WA Faces of Kalgoorlie-Boulder

Article | Updated 1 years ago

Kalgoorlie-Boulder was (and is) called the 'Land of the Kulgula's. It is the significant meeting place for the many nations in the Goldfields region. Seventy thousand years later we are still meeting here, living and celebrating our vibrant culture. 

Tina, Kalgoorlie 2017


Image of two people WA Museum curator Michelle Broun and Cara Haymes
WA Museum curator Michelle Broun and Cara Haymes
Image copyright WA Museum

Over a beautiful and chilly week in July, the community of Kalgoorlie came together to participate in the 2017 NAIDOC Art, Culture and Music Festival. NAIDOC is celebrated annually in the full first week of July and this year’s theme was ‘Our Languages Matter’.

The Goldfields Arts Centre was host to a number of activities including a makers market that showcased local community organisation’s products and services.  Stalls included bush tucker tastings, a community barbeque, local artists, bush medicine products and the WA Faces project by the WA Museum.  WA Faces is a portrait project that celebrates the wonderful, diverse and creative people who live and work in Western Australia.

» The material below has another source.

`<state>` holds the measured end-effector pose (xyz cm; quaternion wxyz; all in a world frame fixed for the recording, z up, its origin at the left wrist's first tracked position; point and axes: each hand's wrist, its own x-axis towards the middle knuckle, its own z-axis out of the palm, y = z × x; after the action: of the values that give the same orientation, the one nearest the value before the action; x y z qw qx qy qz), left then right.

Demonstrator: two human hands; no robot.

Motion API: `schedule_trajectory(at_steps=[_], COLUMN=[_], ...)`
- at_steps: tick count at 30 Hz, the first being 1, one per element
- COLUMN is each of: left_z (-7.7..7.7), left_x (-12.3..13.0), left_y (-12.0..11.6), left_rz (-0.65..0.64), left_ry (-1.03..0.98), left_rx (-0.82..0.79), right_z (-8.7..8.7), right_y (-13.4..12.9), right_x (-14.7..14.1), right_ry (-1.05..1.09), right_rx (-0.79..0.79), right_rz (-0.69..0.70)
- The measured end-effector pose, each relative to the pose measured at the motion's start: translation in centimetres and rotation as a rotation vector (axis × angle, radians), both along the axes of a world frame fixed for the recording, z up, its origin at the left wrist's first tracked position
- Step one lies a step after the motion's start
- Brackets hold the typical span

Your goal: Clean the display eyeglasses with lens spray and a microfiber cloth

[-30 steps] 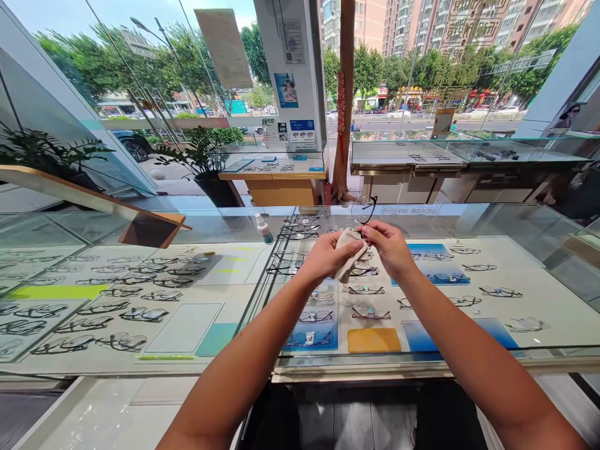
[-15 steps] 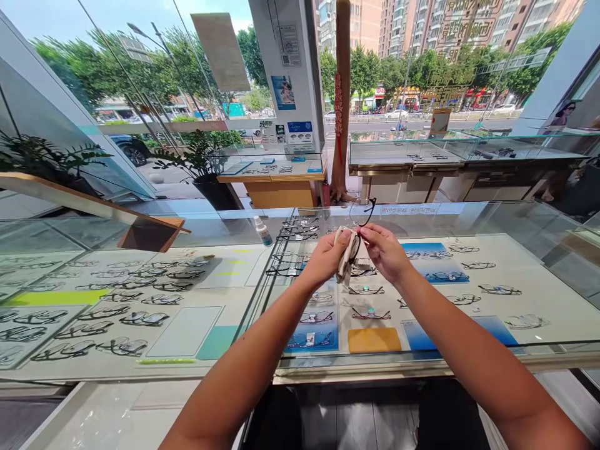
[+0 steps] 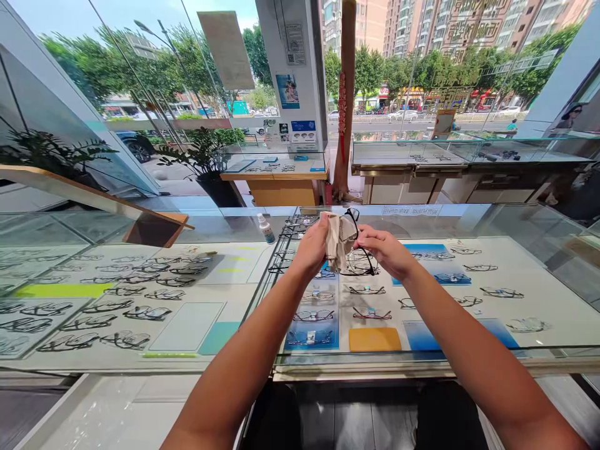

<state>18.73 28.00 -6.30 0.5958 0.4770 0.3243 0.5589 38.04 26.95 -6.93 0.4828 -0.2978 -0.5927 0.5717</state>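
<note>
A beige cloth (image 3: pixel 338 240) hangs from my left hand (image 3: pixel 313 245), whose fingers are closed on it. Dark-framed glasses (image 3: pixel 352 219) stick out past the cloth's right side, one temple reaching down below my fingers. My right hand (image 3: pixel 382 247) pinches the glasses at their right side. Both hands are above the glass counter (image 3: pixel 557 315), close together. The cloth hides part of the frame.
Rows of glasses (image 3: pixel 148 314) lie inside the display counters. A small spray bottle (image 3: pixel 265 229) stands left of my hands. An orange cloth (image 3: pixel 374 339) lies near the front edge. A wooden-edged board (image 3: pixel 154 229) juts in at left.
The glasses have turned and dropped, with a temple now pointing down. The cloth is more spread out and has shifted left with my left hand. The view has moved slightly.
</note>
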Motion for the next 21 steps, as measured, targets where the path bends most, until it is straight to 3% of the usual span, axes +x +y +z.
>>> schedule_trajectory(at_steps=[7,13,21], left_z=[-0.2,0.6,0.4], left_x=[-0.6,-1.0,-0.3], left_y=[0.1,-0.5,-1.6], left_rz=[-0.140,-0.197,0.008], left_ry=[0.030,0.103,0.185], left_rx=[0.085,0.104,0.216], right_z=[-0.3,-0.1,0.0], right_y=[0.1,-0.2,-1.0], right_x=[-0.4,-0.5,-1.1], right_ry=[0.033,0.131,0.100], right_rx=[-0.092,-0.148,-0.131], right_rz=[0.047,0.071,0.174])
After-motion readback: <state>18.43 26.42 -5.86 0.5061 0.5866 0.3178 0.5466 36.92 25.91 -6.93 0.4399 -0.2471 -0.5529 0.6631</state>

WA Museum curator Michelle Broun and engagement officer Caitlin Pijpers joined the event in Kalgoorlie to hear the stories that are important to local people, and to find out their thoughts on how these stories could be shared in the New Museum.

Over the course of the event people talked about their home and sense of community,  the importance of Aboriginal stories from the region, the uniqueness and tension of living in a regional town and how the place has changed and grown over time. The information gathered at this event is helping to shape some of the stories being considered for the New Museum that represent the Goldfields region.

The WA Faces album is available online on the WA Museum website and you can read some of the local stories like this one from Pacita.

I was born in Broome born and grew up in Lombadina (Dampier Peninsula). My Grandmother taught us the traditional way of living off the land.  When my Mum married a Wongi man, I was accepted into Wongi family and moved to Kalgoorlie. I stay here because of my family. Kalgoorlie has changed and grown because of mining. All sorts of people live here.

Pacita, Kalgoorlie 2017



*NAIDOC stands for ‘National Aboriginal and Islanders Day of Observance Committee’.